Brief »
The number of lines holding "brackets" in the listing below is all you should give.

The records »
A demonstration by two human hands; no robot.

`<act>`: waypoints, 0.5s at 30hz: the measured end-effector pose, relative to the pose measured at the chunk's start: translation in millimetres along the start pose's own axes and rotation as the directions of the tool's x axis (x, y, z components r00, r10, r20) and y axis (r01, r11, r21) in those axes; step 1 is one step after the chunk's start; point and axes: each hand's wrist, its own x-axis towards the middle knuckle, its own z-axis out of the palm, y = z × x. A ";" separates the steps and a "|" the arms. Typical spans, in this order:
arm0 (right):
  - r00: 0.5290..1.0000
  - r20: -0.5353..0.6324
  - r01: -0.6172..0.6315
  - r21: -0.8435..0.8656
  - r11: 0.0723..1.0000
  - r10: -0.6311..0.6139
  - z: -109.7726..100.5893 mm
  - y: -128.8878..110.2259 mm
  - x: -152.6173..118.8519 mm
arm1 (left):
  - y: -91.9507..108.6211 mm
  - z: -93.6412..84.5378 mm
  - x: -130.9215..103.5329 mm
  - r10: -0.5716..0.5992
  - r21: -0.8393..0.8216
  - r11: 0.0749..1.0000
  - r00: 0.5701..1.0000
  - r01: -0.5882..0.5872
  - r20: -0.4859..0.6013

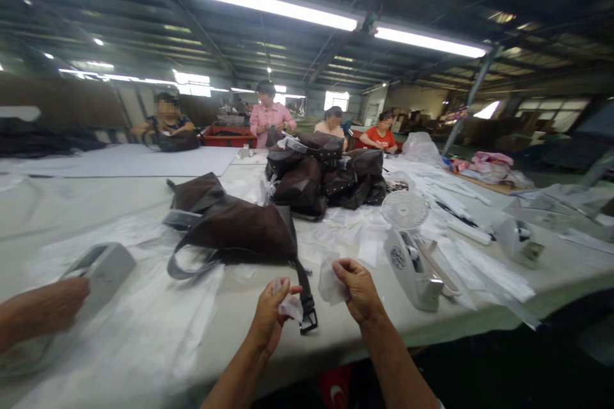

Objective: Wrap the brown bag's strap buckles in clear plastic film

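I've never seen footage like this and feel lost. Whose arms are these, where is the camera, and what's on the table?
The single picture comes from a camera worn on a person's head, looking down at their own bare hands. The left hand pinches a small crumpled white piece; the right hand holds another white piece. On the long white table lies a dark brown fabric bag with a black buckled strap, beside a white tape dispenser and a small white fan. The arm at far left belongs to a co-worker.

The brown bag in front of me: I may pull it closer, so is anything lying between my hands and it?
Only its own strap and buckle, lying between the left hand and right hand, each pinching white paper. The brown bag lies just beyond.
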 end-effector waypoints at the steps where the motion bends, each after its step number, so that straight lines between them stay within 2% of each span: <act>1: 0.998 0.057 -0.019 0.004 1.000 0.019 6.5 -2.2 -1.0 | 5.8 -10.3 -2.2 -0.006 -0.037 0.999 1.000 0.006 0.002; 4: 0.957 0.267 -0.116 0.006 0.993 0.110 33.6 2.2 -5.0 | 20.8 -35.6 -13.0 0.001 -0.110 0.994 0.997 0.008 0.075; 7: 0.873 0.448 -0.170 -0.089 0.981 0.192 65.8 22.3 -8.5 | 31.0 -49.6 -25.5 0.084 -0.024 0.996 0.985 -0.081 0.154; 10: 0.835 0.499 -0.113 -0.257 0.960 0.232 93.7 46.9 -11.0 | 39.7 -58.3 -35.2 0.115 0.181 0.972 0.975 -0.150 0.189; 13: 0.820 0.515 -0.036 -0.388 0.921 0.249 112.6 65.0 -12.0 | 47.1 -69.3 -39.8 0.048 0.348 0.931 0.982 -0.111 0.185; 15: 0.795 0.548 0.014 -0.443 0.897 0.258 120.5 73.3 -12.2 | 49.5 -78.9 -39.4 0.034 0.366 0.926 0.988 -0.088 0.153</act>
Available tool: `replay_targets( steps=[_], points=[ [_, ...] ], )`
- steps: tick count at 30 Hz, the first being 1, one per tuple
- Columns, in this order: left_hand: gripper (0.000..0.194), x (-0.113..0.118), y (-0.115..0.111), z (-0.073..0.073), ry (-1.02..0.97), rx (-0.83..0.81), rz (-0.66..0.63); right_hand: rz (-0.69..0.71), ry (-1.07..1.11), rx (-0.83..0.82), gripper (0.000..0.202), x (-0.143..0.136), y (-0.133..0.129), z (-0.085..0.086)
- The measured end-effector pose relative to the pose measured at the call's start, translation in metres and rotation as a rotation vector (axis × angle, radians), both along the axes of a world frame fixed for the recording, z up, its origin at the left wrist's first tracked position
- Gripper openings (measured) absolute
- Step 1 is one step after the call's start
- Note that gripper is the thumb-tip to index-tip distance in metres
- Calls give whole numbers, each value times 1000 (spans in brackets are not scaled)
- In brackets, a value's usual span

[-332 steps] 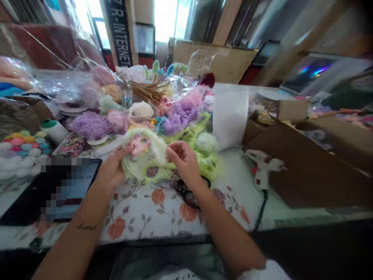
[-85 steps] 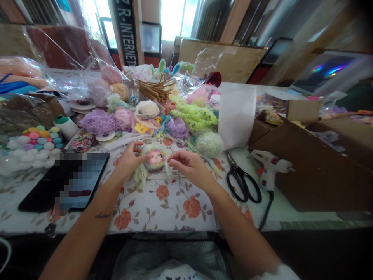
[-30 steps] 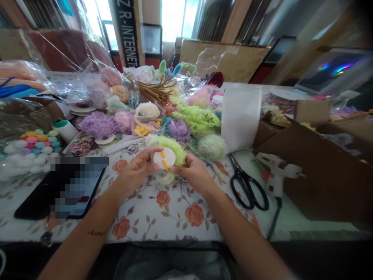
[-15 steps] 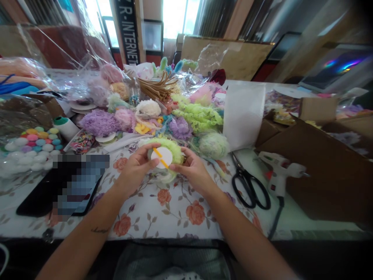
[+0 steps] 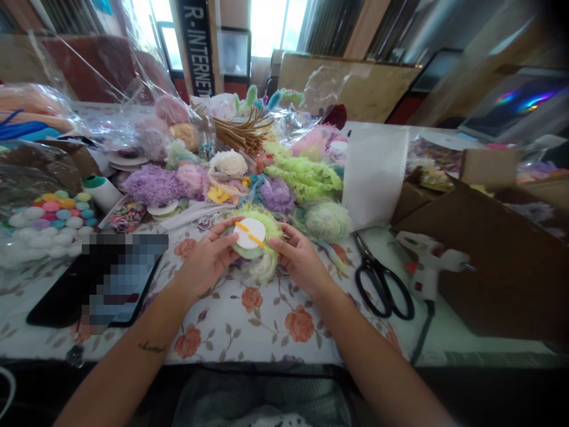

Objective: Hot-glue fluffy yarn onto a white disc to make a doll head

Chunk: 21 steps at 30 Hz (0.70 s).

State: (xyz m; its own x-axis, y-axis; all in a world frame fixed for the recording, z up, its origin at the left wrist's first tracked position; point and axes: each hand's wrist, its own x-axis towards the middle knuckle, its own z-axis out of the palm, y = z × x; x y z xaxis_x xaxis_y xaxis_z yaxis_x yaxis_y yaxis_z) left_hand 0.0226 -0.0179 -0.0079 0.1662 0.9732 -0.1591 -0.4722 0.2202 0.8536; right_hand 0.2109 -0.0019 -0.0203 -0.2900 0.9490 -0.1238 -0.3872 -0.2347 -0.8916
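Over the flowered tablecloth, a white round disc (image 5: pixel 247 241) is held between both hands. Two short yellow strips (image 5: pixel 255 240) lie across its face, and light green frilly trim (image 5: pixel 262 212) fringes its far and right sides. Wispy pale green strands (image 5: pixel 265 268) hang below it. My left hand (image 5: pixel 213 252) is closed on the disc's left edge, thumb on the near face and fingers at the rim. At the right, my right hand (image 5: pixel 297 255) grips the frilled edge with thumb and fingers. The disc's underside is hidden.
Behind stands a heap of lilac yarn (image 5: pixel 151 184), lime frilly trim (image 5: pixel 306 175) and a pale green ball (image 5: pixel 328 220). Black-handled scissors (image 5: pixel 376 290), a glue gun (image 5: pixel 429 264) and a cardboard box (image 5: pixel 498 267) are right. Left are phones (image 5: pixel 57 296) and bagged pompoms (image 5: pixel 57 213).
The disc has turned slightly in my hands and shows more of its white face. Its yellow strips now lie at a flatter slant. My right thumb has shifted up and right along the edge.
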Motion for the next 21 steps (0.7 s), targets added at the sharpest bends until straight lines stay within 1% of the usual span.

Written answer »
2